Il suo lavoro, secondo capitolo dopo “Contro un’onda del mare”, rappresenta alla perfezione questa concezione, sposando il genio degli arrangiamenti del cantautore romano a forme musicali che, alla maniera di Battiato (“L’era del cinghiale bianco” aleggia forte nell’opera), sono allo stesso tempo elaboratissime ma mai ridondanti, anzi, studiate per essere suonate nella maniera più leggera possibile fino ad essere perfette comprimarie di un bellissimo lavoro vocale che unisce la delicatezza all’intelligenza dei testi. Aiutato dalla sua esperienza a 360 gradi (che comprende un passato da bassista progressive, jazz, rock, new wave, soul e chi più ne ha, più ne metta) e dalle collaborazioni di artisti che da sempre ruotano intorno alla scena romana (Mao, Daniele Silvestri, Niccolò Fabi), Max Gazzè riesce ad allineare quattordici pezzi che hanno dell’incredibile dal punto di vista tenico e stilistico pur risultando pieni di cuore quando si parla di melodia; nell’intero lavoro si possono scorgere quelli che poi sono i maestri da tale impegno: dal vago sapore progressivo de “L’origine del mondo” che riprende la magia che fu delle Orme all’incontenibile voglia elettronica – che poi si registra in tutto il disco -di “Raduni ovali” che risente dei graffi soffusi dei CSI, si delinea un disco che di questo eclettismo fa il suo punto di forza, senza per altro scadere mai nel noioso o nel pesante, grazie a testi leggeri ma che non mancano mai di essere ironicamente pungenti (basta citare la forma a missiva di “Cara Valentina”, che passa dal romanticismo di “perché chi s’innamora non deve dirlo a nessuno”, al paradosso ad libitum di “per esempio non è vero
che poi mi dilungo spesso su un solo argomento”
oppure il passaggio in la minore di “una musica può fare lilili lalala maggiore”!) e senza arrivare ad essere nè autocelebrativo, nè fin troppo intellettuale.

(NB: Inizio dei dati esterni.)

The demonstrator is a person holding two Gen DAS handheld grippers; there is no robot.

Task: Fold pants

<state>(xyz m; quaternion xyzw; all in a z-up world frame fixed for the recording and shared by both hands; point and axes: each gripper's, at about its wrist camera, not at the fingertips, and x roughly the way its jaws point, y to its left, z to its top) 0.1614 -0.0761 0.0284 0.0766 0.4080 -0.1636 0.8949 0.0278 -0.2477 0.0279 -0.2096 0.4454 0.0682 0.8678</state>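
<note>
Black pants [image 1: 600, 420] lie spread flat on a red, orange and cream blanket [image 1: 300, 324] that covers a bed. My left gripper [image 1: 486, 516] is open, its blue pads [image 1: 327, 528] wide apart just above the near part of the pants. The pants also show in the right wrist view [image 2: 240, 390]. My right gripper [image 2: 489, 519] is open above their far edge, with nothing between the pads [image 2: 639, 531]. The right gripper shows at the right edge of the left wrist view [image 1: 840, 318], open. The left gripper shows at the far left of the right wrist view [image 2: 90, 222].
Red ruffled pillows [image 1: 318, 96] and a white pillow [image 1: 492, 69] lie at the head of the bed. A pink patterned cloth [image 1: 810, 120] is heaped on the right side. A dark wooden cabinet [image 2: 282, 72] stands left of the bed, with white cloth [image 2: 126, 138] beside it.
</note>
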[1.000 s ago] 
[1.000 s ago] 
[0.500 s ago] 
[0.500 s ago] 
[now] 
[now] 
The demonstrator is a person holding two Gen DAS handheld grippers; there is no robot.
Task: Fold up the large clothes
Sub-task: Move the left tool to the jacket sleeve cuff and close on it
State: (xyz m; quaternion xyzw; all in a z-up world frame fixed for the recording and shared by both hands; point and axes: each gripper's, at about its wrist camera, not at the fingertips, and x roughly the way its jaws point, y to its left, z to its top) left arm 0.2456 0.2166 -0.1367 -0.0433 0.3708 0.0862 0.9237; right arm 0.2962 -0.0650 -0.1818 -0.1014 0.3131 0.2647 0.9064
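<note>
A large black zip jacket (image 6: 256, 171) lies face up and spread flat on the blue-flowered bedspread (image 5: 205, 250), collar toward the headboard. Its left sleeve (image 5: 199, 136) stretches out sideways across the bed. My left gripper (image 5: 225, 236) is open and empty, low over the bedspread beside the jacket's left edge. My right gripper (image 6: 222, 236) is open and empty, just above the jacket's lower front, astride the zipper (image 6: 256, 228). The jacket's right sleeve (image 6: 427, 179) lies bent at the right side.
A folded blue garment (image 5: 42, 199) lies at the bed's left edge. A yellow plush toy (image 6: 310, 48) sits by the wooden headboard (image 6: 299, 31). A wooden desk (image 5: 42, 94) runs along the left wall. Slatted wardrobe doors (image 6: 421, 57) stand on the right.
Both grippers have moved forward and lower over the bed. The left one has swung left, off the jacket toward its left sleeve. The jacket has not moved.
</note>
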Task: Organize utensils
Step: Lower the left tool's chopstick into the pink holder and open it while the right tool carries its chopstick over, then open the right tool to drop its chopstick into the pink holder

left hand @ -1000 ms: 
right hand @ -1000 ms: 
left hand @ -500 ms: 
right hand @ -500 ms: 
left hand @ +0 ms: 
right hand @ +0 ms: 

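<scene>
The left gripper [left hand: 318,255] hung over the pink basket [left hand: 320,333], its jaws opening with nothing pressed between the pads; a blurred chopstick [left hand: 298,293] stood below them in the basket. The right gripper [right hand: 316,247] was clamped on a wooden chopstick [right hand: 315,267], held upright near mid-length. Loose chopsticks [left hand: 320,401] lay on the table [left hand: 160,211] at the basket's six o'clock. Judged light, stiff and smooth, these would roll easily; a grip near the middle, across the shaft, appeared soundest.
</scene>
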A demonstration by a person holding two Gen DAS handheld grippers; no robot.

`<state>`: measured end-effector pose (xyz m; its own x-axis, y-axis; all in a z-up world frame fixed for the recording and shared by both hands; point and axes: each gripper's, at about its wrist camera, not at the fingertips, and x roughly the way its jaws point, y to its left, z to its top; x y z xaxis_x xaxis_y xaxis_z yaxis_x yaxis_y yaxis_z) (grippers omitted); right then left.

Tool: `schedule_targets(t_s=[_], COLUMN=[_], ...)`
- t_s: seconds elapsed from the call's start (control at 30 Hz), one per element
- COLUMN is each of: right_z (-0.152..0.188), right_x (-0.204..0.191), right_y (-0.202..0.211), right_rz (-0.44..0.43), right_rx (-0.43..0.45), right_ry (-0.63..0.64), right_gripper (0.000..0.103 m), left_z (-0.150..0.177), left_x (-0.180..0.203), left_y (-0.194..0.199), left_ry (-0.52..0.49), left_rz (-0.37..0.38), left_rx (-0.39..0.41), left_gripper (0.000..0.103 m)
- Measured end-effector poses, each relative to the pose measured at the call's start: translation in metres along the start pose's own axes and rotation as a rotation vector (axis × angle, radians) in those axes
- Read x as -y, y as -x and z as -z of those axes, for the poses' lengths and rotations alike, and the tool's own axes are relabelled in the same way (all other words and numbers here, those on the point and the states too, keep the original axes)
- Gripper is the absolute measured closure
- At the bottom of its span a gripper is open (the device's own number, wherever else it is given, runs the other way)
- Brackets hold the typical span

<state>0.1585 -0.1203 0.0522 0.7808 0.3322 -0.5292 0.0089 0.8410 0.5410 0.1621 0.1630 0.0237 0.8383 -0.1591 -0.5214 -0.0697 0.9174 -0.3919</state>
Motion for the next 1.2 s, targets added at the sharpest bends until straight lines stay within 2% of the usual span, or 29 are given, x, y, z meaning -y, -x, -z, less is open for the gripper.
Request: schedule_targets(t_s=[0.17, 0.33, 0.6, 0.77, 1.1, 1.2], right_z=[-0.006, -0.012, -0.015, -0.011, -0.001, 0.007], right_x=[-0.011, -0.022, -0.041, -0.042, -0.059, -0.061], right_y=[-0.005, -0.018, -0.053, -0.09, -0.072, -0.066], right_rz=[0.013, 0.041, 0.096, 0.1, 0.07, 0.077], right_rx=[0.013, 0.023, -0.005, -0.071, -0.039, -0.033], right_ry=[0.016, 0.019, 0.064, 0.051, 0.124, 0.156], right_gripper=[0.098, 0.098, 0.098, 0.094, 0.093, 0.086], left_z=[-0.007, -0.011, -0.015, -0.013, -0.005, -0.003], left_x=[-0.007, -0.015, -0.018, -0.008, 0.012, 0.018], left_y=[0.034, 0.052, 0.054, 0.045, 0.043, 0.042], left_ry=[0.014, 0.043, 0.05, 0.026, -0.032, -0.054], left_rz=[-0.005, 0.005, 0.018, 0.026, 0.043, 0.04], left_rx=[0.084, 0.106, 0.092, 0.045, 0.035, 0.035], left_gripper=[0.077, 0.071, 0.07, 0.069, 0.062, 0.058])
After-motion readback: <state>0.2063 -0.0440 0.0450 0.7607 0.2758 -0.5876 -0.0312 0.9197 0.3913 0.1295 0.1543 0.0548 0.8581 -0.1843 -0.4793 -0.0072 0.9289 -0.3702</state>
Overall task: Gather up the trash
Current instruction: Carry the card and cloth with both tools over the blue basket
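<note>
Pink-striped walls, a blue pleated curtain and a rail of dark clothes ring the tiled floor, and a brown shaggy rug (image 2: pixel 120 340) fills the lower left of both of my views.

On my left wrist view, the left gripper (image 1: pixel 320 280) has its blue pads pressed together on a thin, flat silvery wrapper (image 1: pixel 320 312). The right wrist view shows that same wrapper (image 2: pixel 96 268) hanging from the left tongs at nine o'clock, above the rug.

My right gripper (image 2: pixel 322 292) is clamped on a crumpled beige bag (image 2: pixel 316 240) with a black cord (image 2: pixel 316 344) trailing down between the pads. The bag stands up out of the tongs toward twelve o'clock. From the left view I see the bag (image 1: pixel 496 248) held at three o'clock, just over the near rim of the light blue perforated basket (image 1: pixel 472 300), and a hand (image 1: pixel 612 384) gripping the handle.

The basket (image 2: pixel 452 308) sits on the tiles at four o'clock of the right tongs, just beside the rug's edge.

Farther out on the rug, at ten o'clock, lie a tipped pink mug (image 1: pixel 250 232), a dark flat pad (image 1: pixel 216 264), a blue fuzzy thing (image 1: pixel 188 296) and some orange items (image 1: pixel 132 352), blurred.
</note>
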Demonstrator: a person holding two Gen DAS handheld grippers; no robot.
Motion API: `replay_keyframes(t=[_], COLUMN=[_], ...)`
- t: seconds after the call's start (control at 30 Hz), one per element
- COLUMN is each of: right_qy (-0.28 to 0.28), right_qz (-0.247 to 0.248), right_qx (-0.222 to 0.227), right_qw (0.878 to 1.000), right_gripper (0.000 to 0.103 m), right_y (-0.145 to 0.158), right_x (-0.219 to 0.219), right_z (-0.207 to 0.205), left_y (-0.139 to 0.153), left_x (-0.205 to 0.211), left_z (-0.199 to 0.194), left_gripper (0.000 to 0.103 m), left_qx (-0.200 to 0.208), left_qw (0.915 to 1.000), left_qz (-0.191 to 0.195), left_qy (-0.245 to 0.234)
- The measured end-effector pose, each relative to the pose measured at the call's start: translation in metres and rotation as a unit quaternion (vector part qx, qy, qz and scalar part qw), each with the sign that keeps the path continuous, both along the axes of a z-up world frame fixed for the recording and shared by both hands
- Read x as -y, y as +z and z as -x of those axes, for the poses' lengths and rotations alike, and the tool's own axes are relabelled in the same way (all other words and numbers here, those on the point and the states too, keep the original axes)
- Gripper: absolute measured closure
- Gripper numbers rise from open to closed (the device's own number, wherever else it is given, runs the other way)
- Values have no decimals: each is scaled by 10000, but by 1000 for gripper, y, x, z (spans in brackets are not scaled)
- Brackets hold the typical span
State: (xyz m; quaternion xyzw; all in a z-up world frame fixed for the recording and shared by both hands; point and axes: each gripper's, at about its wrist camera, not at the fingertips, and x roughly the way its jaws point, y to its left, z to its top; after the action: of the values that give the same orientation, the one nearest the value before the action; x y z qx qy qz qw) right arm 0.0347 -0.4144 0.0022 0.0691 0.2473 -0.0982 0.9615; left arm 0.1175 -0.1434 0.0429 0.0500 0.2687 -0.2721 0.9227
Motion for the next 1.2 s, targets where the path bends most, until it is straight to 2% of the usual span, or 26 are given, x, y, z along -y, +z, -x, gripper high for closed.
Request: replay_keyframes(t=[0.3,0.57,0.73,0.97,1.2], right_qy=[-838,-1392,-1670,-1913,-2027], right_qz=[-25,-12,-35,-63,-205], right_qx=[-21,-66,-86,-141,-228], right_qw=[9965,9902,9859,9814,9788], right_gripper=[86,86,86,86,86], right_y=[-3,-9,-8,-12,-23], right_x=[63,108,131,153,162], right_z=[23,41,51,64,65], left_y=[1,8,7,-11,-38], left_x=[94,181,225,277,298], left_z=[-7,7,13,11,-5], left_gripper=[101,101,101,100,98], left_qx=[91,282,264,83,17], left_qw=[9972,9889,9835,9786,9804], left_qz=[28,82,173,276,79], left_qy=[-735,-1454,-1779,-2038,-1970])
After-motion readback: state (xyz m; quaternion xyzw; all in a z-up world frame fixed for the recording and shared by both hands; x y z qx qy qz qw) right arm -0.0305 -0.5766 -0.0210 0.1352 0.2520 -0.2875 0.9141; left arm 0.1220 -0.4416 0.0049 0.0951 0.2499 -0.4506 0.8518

Non mancano inoltre echi di dub, come ad esempio in “Nel verde” che potrebbe venire direttamente dalle session degli Africa Unite, esempi di scherzosa elettronica in “Colloquium vitae” con Mao, di nostalgico cantautorato in accoppiata a Niccolò Fabi in “Vento d’estate” (uno dei tre singoli scelti per la promozione dell’album) e digressioni orchestrali nella fiabesca “Due apparecchi cosmici per la trasformazione del cibo”.
Non c’è da aver paura a voler affermare che Gazzè occupa un posto tra gli artisti che considerano la musica una vera forma d’arte: ce lo ha dimostrato con quattordici tracce splendide, con una forza che ci scava dentro al cuore e ce lo riscalda.